* EXERCISE: The data below is to be copied exactly, line by line.

* GIVEN INFORMATION:
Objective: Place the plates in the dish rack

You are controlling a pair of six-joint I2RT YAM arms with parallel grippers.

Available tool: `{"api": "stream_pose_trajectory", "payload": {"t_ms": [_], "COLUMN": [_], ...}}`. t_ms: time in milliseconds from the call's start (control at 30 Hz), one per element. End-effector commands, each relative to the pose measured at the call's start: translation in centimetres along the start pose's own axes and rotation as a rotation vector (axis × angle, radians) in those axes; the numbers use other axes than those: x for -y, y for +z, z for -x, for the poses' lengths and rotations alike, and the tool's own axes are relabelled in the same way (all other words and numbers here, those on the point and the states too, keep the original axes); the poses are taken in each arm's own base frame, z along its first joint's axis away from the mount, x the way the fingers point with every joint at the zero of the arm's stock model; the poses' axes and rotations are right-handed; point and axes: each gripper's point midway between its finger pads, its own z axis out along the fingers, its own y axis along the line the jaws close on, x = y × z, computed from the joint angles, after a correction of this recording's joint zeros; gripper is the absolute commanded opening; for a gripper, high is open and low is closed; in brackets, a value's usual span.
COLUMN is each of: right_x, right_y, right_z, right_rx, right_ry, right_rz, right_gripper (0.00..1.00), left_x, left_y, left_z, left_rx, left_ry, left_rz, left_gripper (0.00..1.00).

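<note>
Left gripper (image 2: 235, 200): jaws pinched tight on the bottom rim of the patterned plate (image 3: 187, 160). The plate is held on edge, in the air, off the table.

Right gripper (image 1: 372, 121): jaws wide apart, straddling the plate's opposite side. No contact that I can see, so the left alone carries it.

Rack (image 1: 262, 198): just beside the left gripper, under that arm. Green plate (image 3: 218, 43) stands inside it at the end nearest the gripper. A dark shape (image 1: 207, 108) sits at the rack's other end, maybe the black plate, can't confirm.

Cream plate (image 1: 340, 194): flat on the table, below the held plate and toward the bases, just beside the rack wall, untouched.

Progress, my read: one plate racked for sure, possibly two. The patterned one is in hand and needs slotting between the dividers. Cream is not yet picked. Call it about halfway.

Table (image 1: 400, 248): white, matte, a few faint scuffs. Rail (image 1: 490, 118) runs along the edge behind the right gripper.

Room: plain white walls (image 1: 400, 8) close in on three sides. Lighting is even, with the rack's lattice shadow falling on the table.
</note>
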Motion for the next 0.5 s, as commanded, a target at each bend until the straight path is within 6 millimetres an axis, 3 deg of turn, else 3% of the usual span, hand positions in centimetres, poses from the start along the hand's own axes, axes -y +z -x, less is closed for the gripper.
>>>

* RESPONSE:
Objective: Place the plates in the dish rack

You are controlling a pair of six-joint I2RT YAM arms with parallel grippers.

Available tool: `{"api": "stream_pose_trajectory", "payload": {"t_ms": [_], "COLUMN": [_], ...}}`. t_ms: time in milliseconds from the call's start (control at 30 Hz), one per element. End-effector commands, each relative to the pose measured at the call's start: translation in centimetres along the start pose's own axes and rotation as a rotation vector (axis × angle, radians) in those axes; the numbers use other axes than those: x for -y, y for +z, z for -x, for the poses' lengths and rotations alike, and the tool's own axes are relabelled in the same way (all other words and numbers here, those on the point and the states too, keep the original axes); the poses are taken in each arm's own base frame, z along its first joint's axis away from the mount, x the way the fingers point with every joint at the zero of the arm's stock model; the poses' axes and rotations are right-handed; point and axes: each gripper's point midway between its finger pads, its own z axis out along the fingers, its own y axis along the line the jaws close on, x = y × z, computed from the joint angles, after a correction of this recording's joint zeros; gripper is the absolute commanded opening; for a gripper, high is open and low is closed; in brackets, a value's usual span.
COLUMN is each of: right_x, right_y, right_z, right_rx, right_ry, right_rz, right_gripper (0.00..1.00), left_x, left_y, left_z, left_rx, left_ry, left_rz, left_gripper (0.00..1.00).

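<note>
Left gripper (image 2: 235, 200): jaws pinched tight on the bottom rim of the patterned plate (image 3: 187, 160). The plate is held on edge, in the air, off the table.

Right gripper (image 1: 372, 121): jaws wide apart, straddling the plate's opposite side. No contact that I can see, so the left alone carries it.

Rack (image 1: 262, 198): just beside the left gripper, under that arm. Green plate (image 3: 218, 43) stands inside it at the end nearest the gripper. A dark shape (image 1: 207, 108) sits at the rack's other end, maybe the black plate, can't confirm.

Cream plate (image 1: 340, 194): flat on the table, below the held plate and toward the bases, just beside the rack wall, untouched.

Progress, my read: one plate racked for sure, possibly two. The patterned one is in hand and needs slotting between the dividers. Cream is not yet picked. Call it about halfway.

Table (image 1: 400, 248): white, matte, a few faint scuffs. Rail (image 1: 490, 118) runs along the edge behind the right gripper.

Room: plain white walls (image 1: 400, 8) close in on three sides. Lighting is even, with the rack's lattice shadow falling on the table.
</note>
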Motion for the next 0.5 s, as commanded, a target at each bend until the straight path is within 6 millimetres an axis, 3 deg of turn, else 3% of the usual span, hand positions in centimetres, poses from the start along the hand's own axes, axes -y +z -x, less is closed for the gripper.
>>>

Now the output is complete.